▸ Required work:
Give back exactly the lines of the entries below from the line with "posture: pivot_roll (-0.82" to the line with "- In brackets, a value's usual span", inclusive, and only those.

Extracted records:

######

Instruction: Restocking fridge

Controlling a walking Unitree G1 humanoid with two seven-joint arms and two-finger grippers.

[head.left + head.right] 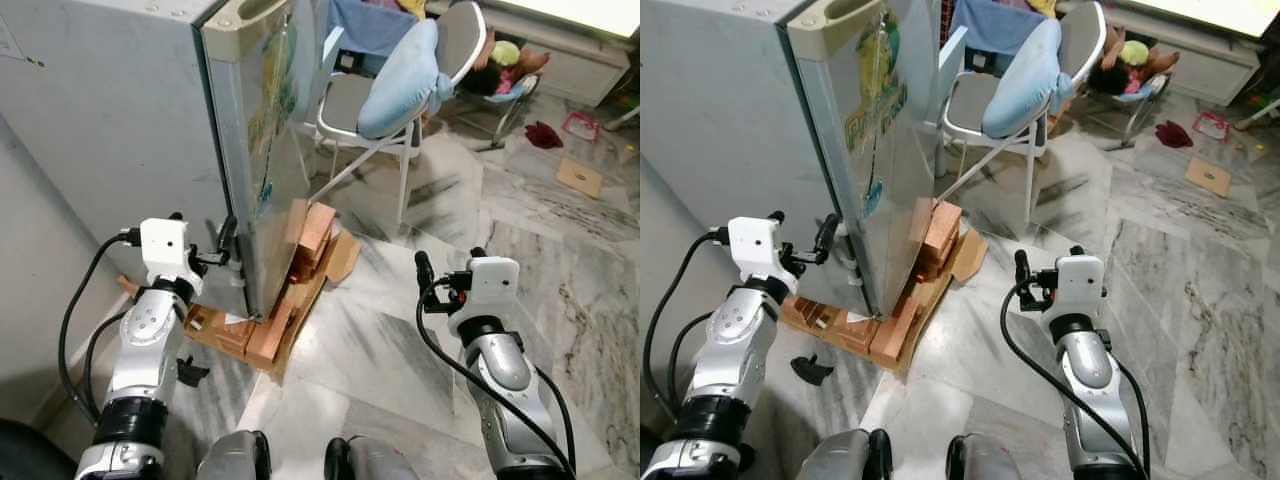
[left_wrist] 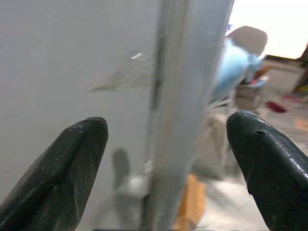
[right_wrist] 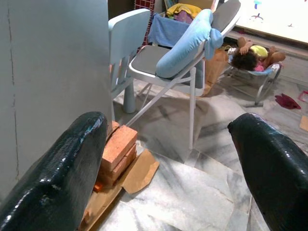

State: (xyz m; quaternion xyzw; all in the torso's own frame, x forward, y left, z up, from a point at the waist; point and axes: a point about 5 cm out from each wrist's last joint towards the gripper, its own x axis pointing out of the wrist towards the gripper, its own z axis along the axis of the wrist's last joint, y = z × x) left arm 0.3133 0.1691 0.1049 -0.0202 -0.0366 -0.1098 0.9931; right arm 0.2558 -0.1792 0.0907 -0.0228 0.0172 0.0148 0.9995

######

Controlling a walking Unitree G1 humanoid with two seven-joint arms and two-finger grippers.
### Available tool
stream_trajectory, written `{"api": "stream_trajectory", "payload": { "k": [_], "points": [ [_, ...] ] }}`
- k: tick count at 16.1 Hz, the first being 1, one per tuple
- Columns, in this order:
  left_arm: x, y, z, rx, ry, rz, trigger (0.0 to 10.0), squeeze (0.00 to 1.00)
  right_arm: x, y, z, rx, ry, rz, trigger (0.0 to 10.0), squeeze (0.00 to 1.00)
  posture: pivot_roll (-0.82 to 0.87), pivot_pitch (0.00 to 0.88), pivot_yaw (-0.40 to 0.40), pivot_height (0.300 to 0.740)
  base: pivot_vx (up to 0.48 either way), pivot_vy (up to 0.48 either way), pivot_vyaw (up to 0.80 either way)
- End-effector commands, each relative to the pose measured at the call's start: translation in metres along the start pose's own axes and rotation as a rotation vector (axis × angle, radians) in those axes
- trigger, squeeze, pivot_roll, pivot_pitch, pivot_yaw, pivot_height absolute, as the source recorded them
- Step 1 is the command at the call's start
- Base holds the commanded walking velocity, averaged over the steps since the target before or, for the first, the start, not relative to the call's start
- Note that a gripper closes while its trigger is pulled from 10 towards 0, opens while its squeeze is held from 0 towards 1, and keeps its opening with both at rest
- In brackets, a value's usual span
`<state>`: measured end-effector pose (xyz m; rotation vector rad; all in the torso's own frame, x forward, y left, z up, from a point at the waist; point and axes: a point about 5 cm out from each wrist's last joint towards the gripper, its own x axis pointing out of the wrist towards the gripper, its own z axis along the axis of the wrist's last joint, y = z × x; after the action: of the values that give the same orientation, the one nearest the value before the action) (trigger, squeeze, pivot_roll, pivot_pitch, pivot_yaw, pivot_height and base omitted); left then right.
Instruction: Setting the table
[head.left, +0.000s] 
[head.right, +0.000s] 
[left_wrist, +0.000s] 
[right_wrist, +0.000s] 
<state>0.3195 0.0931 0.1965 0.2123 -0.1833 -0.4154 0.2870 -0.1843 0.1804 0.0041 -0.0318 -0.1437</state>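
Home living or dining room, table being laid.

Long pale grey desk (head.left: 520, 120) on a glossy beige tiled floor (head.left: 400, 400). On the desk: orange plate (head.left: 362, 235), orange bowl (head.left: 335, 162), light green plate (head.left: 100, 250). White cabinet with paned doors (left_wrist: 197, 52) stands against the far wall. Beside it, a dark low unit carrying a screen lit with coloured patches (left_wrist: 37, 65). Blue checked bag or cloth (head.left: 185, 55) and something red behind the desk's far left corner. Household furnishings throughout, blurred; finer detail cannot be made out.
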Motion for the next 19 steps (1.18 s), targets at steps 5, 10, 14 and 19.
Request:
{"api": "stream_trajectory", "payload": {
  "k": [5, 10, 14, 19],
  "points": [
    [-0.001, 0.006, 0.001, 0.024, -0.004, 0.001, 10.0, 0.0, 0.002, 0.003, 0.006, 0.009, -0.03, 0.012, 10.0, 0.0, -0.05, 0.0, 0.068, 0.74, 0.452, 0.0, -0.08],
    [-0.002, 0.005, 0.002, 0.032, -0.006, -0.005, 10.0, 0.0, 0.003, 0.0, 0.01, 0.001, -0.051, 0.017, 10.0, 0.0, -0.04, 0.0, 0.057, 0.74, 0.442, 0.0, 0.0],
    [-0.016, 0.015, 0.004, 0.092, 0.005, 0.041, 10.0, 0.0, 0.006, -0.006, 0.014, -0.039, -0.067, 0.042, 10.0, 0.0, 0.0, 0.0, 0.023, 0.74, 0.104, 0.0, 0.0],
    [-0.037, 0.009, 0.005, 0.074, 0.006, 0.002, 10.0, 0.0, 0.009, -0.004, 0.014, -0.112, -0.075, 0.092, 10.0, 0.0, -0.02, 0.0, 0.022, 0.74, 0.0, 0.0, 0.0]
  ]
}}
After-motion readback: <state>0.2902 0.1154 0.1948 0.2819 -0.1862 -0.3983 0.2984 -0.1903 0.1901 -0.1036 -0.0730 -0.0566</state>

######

▸ Your response:
  posture: pivot_roll (-0.82 to 0.87), pivot_pitch (0.00 to 0.88), pivot_yaw (-0.40 to 0.40), pivot_height (0.300 to 0.740)
  base: pivot_vx (up to 0.48 either way), pivot_vy (up to 0.48 either way), pivot_vyaw (up to 0.80 either way)
- End-effector commands, each relative to the pose measured at the call's start: translation in metres along the start pose's own axes and rotation as a rotation vector (axis × angle, radians) in those axes
- trigger, squeeze, pivot_roll, pivot_pitch, pivot_yaw, pivot_height absolute, as the source recorded them
- Step 1 is the command at the call's start
- Base holds the commanded walking velocity, averaged over the steps since the target before or, for the first, the start, not relative to the call's start
- Note that a gripper closes while its trigger is pulled from 10 towards 0, opens while its squeeze is held from 0 towards 1, and keeps its opening with both at rest
- In brackets, a value's usual span

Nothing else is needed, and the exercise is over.